* [TASK]:
The whole listing must be printed again without any alteration.

* [DATA BLOCK]:

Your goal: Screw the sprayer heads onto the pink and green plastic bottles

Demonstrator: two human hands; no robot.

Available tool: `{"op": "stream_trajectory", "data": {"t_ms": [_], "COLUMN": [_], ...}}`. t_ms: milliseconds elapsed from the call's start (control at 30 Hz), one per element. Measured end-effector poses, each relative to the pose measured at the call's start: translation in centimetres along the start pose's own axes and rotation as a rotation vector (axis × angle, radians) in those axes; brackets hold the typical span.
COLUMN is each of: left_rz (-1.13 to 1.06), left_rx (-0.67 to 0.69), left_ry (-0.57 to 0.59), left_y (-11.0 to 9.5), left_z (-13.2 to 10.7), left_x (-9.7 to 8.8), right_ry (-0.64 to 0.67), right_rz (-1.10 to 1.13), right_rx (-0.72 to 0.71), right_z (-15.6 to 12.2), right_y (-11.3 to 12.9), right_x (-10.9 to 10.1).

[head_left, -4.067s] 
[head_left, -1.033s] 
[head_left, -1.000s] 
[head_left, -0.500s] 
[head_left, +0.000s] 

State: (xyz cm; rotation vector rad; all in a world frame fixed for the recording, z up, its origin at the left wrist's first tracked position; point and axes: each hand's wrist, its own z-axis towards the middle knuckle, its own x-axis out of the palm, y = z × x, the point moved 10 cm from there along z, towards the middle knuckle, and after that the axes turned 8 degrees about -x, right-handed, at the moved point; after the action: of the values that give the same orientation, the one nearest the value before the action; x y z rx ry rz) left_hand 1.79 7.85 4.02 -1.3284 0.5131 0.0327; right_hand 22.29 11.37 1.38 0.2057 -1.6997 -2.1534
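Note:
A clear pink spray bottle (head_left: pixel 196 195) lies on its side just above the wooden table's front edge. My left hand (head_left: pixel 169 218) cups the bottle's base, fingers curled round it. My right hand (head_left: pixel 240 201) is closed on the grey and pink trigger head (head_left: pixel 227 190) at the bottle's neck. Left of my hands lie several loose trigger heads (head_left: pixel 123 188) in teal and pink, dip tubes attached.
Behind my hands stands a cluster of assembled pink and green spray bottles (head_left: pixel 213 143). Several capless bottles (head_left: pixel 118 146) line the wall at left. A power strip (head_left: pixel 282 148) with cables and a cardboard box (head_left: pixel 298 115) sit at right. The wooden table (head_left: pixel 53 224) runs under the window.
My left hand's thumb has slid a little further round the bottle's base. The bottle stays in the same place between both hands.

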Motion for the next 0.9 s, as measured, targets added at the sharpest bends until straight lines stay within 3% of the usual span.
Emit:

* [FINISHED TASK]:
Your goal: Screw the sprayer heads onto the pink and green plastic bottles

Demonstrator: two human hands; no robot.

Available tool: `{"op": "stream_trajectory", "data": {"t_ms": [_], "COLUMN": [_], ...}}`. t_ms: milliseconds elapsed from the call's start (control at 30 Hz), one per element. Measured end-effector poses, each relative to the pose measured at the call's start: translation in centimetres along the start pose's own axes and rotation as a rotation vector (axis × angle, radians) in those axes; brackets hold the typical span.
COLUMN is each of: left_rz (-1.13 to 1.06), left_rx (-0.67 to 0.69), left_ry (-0.57 to 0.59), left_y (-11.0 to 9.5), left_z (-13.2 to 10.7), left_x (-9.7 to 8.8), right_ry (-0.64 to 0.67), right_rz (-1.10 to 1.13), right_rx (-0.72 to 0.71), right_z (-15.6 to 12.2), right_y (-11.3 to 12.9), right_x (-10.9 to 10.1).

[head_left, -4.067s] 
[head_left, -1.033s] 
[head_left, -1.000s] 
[head_left, -0.500s] 
[head_left, +0.000s] 

State: (xyz cm; rotation vector rad; all in a world frame fixed for the recording, z up, its origin at the left wrist's first tracked position; point and axes: each hand's wrist, its own z-axis towards the middle knuckle, its own x-axis out of the palm, y = z × x, the point moved 10 cm from there along z, towards the middle knuckle, and after that the axes turned 8 degrees about -x, right-handed, at the moved point; after the action: of the values that give the same orientation, the one nearest the value before the action; x y z rx ry rz) left_hand 1.79 7.85 4.02 -1.3284 0.5131 0.0327; right_hand 22.29 11.37 1.38 0.2057 -1.6997 -2.1534
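Note:
A clear pink spray bottle (head_left: pixel 196 195) lies on its side just above the wooden table's front edge. My left hand (head_left: pixel 169 218) cups the bottle's base, fingers curled round it. My right hand (head_left: pixel 240 201) is closed on the grey and pink trigger head (head_left: pixel 227 190) at the bottle's neck. Left of my hands lie several loose trigger heads (head_left: pixel 123 188) in teal and pink, dip tubes attached.
Behind my hands stands a cluster of assembled pink and green spray bottles (head_left: pixel 213 143). Several capless bottles (head_left: pixel 118 146) line the wall at left. A power strip (head_left: pixel 282 148) with cables and a cardboard box (head_left: pixel 298 115) sit at right. The wooden table (head_left: pixel 53 224) runs under the window.
My left hand's thumb has slid a little further round the bottle's base. The bottle stays in the same place between both hands.
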
Motion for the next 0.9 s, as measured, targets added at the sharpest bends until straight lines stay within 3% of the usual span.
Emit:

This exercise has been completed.